= Alien Encounters (TV series) =

Science fiction television series

Alien Encounters is a science fiction mini series on the Science Channel. The series explores how humanity might react to first-contact with aliens. The fictional series is presented as a documentary intermixed with commentary from scientists and sci-fi writers. The series begins with an alien signal detected by the SETI Institute and follows through alien contact and the creation of hybrids ("Brids") based on alien DNA.

==Episodes==
The series had the following episodes:

=== Season 1 ===
There are 2 episodes in the first season.

| # | Title | Original release date |
| 1 | "The Message" | March 13, 2012 |
Human race reacts to a message from space.
| 2 | "The Arrival" | March 20, 2012 |
Humans react to learning that an alien spaceship is en route to Earth.

===Season 2===
There are 2 episodes in the second season.

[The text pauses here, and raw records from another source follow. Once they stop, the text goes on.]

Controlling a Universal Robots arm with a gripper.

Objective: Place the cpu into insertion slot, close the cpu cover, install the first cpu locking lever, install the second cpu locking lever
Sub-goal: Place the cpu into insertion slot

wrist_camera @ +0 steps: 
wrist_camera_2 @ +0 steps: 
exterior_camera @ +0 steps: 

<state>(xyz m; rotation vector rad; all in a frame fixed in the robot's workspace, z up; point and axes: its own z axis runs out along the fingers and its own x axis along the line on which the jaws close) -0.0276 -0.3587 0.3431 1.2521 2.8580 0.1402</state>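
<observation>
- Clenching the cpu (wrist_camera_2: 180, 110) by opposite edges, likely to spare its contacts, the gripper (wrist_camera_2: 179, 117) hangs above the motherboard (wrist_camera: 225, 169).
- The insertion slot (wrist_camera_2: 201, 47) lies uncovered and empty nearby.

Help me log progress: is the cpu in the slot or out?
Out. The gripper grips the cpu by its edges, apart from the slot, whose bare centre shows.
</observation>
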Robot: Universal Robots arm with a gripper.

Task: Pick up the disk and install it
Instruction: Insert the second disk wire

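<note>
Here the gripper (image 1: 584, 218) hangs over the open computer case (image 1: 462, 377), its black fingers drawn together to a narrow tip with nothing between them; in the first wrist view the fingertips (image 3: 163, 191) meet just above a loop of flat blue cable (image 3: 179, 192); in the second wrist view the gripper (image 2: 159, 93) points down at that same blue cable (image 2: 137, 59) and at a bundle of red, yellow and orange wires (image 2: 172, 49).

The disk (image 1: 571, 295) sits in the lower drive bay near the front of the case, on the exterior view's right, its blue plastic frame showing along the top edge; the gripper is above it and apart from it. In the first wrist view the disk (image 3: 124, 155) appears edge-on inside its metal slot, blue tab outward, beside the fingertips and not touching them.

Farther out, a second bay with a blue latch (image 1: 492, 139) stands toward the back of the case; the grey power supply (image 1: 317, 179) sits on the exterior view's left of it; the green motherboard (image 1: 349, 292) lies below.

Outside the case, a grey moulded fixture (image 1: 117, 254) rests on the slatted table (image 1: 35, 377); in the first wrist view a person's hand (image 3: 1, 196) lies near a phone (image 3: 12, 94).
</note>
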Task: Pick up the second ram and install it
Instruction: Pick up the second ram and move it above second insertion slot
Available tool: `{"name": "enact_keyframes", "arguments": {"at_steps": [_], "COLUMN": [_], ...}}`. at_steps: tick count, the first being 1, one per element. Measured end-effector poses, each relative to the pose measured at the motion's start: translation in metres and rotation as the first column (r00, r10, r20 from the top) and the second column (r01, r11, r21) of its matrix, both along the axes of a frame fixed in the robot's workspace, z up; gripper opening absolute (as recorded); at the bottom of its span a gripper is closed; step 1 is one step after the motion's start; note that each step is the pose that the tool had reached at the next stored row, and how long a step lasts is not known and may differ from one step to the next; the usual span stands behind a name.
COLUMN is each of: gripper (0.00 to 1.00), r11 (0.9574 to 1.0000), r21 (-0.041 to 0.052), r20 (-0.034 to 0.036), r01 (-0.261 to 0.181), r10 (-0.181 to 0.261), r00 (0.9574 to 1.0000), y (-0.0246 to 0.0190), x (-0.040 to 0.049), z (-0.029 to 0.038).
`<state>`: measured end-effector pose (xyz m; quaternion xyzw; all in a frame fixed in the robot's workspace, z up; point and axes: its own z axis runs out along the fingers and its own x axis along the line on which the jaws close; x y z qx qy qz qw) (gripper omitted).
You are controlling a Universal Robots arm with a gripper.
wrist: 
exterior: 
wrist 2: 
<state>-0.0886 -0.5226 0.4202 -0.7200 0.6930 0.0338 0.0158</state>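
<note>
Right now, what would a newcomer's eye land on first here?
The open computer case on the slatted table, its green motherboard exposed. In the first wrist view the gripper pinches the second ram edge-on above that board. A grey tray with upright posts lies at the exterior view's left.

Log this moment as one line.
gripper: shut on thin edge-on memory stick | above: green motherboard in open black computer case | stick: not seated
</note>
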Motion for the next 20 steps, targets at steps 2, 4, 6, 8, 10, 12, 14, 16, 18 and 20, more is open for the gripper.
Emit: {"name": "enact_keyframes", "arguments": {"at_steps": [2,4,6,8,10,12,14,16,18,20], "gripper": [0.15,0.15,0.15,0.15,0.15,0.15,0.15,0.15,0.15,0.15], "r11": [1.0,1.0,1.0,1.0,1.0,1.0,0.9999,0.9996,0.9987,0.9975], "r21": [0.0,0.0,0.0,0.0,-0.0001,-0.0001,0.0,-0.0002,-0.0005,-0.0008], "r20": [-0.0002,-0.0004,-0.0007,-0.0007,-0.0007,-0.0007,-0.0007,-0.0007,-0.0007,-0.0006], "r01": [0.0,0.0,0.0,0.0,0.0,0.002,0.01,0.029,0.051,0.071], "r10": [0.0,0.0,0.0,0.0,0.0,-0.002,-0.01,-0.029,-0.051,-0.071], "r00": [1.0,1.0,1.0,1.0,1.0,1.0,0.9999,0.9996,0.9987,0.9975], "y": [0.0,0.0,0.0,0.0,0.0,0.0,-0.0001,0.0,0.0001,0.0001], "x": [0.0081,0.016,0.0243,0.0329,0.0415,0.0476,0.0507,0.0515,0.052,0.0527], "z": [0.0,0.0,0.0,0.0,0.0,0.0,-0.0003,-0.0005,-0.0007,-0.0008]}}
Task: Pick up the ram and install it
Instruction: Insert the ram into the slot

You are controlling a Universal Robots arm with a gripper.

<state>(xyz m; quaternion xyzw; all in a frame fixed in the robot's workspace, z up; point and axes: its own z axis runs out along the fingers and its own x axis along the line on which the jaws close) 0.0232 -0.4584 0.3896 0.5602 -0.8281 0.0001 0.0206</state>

| # | Title | Original release date |
| 1 | "The Invasion" | March 5, 2013 |
Alien spacecraft deposit thousands of pods on the Earth's surface.
| 2 | "The Offspring" | March 12, 2013 |
Humans learn to coexist with the ever shrinking multiplying alien pods.

=== Season 3 ===
There are 6 episodes in season three.

| # | Title | Original release date |
| 1 | "The Seventh Sense (working title: The Aura)" | May 27, 2014 |
A Turkish physicist discovers blueprints to a quantum computer.
| 2 | "The Entanglement" | June 3, 2014 |
Quantum supercomputer, "Quincy", is built that allows hybrid human children with alien DNA to connect to it telepathically.
| 3 | "The Prophecies" | June 10, 2014 |
Quincy becomes self-aware and is able to calculate future events.
| 4 | "The Escalation" | June 17, 2014 |
The U.S. government plans an attack on Quincy.
| 5 | "The War" | June 24, 2014 |
After an attack on the quantum super-computer fails, the U.S. government plans to attack the network. A mysterious box surfaces out of the alien trash orbiting Earth.
| 6 | "The Time Machine" | July 1, 2014 |
The quantum computer manages to distribute the cloud before being destroyed. Information about an inbound comet is released.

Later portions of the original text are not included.